§ **WHAT TO DO**
Each line of the material below is to be given again exactly.

-- DATA SEGMENT follows --

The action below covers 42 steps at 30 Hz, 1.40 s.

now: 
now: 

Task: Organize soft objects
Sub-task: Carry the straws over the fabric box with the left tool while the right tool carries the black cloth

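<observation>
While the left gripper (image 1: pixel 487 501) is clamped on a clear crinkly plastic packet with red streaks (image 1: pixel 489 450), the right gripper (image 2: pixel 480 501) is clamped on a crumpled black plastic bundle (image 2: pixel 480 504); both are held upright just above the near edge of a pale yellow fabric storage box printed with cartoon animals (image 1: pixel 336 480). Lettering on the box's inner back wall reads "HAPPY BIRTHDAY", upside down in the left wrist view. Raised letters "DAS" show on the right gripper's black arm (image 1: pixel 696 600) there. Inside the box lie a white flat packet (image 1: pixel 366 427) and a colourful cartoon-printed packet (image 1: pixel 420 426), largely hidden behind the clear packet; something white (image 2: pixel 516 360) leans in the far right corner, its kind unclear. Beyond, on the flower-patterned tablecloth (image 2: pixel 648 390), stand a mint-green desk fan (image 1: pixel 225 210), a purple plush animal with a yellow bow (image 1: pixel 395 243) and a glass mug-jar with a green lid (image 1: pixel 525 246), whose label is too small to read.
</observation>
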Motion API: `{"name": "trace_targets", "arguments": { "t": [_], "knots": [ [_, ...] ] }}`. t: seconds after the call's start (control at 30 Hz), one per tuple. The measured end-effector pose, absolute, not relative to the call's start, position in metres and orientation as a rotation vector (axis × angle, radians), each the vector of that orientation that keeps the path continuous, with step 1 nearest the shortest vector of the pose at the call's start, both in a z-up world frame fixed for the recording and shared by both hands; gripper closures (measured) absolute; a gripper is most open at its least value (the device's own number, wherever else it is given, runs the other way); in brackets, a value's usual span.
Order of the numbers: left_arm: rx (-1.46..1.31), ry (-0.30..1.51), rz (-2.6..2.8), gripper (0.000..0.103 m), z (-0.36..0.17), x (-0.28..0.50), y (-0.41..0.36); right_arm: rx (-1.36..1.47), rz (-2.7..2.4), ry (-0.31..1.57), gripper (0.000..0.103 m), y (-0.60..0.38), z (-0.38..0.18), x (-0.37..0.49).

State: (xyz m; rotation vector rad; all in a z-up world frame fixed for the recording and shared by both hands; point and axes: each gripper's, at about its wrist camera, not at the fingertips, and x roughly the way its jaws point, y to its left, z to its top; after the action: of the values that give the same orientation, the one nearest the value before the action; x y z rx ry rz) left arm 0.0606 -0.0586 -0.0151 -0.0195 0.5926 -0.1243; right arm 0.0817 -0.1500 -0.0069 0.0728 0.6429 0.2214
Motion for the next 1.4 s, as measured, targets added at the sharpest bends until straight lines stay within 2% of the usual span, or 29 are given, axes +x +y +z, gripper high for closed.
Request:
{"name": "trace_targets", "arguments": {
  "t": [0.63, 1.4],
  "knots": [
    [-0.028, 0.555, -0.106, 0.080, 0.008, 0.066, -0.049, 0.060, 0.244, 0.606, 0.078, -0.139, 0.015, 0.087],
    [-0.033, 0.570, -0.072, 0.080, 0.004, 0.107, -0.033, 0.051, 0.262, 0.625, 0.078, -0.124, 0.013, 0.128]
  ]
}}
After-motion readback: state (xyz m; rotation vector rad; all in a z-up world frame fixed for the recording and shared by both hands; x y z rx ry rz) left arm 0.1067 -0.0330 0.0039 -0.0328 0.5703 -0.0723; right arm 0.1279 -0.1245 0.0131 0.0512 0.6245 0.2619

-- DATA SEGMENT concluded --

§ **EXPECTED OUTPUT**
The action below covers 42 steps at 30 Hz, 1.40 s.

now: 
now: 

Task: Organize soft objects
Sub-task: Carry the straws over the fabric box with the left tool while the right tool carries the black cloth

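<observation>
While the left gripper (image 1: pixel 487 501) is clamped on a clear crinkly plastic packet with red streaks (image 1: pixel 489 450), the right gripper (image 2: pixel 480 501) is clamped on a crumpled black plastic bundle (image 2: pixel 480 504); both are held upright just above the near edge of a pale yellow fabric storage box printed with cartoon animals (image 1: pixel 336 480). Lettering on the box's inner back wall reads "HAPPY BIRTHDAY", upside down in the left wrist view. Raised letters "DAS" show on the right gripper's black arm (image 1: pixel 696 600) there. Inside the box lie a white flat packet (image 1: pixel 366 427) and a colourful cartoon-printed packet (image 1: pixel 420 426), largely hidden behind the clear packet; something white (image 2: pixel 516 360) leans in the far right corner, its kind unclear. Beyond, on the flower-patterned tablecloth (image 2: pixel 648 390), stand a mint-green desk fan (image 1: pixel 225 210), a purple plush animal with a yellow bow (image 1: pixel 395 243) and a glass mug-jar with a green lid (image 1: pixel 525 246), whose label is too small to read.
</observation>
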Motion API: `{"name": "trace_targets", "arguments": { "t": [_], "knots": [ [_, ...] ] }}`. t: seconds after the call's start (control at 30 Hz), one per tuple. The measured end-effector pose, absolute, not relative to the call's start, position in metres and orientation as a rotation vector (axis × angle, radians), each the vector of that orientation that keeps the path continuous, with step 1 nearest the shortest vector of the pose at the call's start, both in a z-up world frame fixed for the recording and shared by both hands; gripper closures (measured) absolute; a gripper is most open at its least value (the device's own number, wherever else it is given, runs the other way); in brackets, a value's usual span.
Order of the numbers: left_arm: rx (-1.46..1.31), ry (-0.30..1.51), rz (-2.6..2.8), gripper (0.000..0.103 m), z (-0.36..0.17), x (-0.28..0.50), y (-0.41..0.36); right_arm: rx (-1.36..1.47), rz (-2.7..2.4), ry (-0.31..1.57), gripper (0.000..0.103 m), y (-0.60..0.38), z (-0.38..0.18), x (-0.37..0.49).

State: (xyz m; rotation vector rad; all in a z-up world frame fixed for the recording and shared by both hands; point and axes: each gripper's, at about its wrist camera, not at the fingertips, and x roughly the way its jaws point, y to its left, z to its top; after the action: of the values that give the same orientation, the one nearest the value before the action; x y z rx ry rz) left arm 0.0606 -0.0586 -0.0151 -0.0195 0.5926 -0.1243; right arm 0.0817 -0.1500 -0.0069 0.0728 0.6429 0.2214
Motion for the next 1.4 s, as measured, targets added at the sharpest bends until straight lines stay within 2% of the usual span, or 29 are given, axes +x +y +z, gripper high for closed.
Request:
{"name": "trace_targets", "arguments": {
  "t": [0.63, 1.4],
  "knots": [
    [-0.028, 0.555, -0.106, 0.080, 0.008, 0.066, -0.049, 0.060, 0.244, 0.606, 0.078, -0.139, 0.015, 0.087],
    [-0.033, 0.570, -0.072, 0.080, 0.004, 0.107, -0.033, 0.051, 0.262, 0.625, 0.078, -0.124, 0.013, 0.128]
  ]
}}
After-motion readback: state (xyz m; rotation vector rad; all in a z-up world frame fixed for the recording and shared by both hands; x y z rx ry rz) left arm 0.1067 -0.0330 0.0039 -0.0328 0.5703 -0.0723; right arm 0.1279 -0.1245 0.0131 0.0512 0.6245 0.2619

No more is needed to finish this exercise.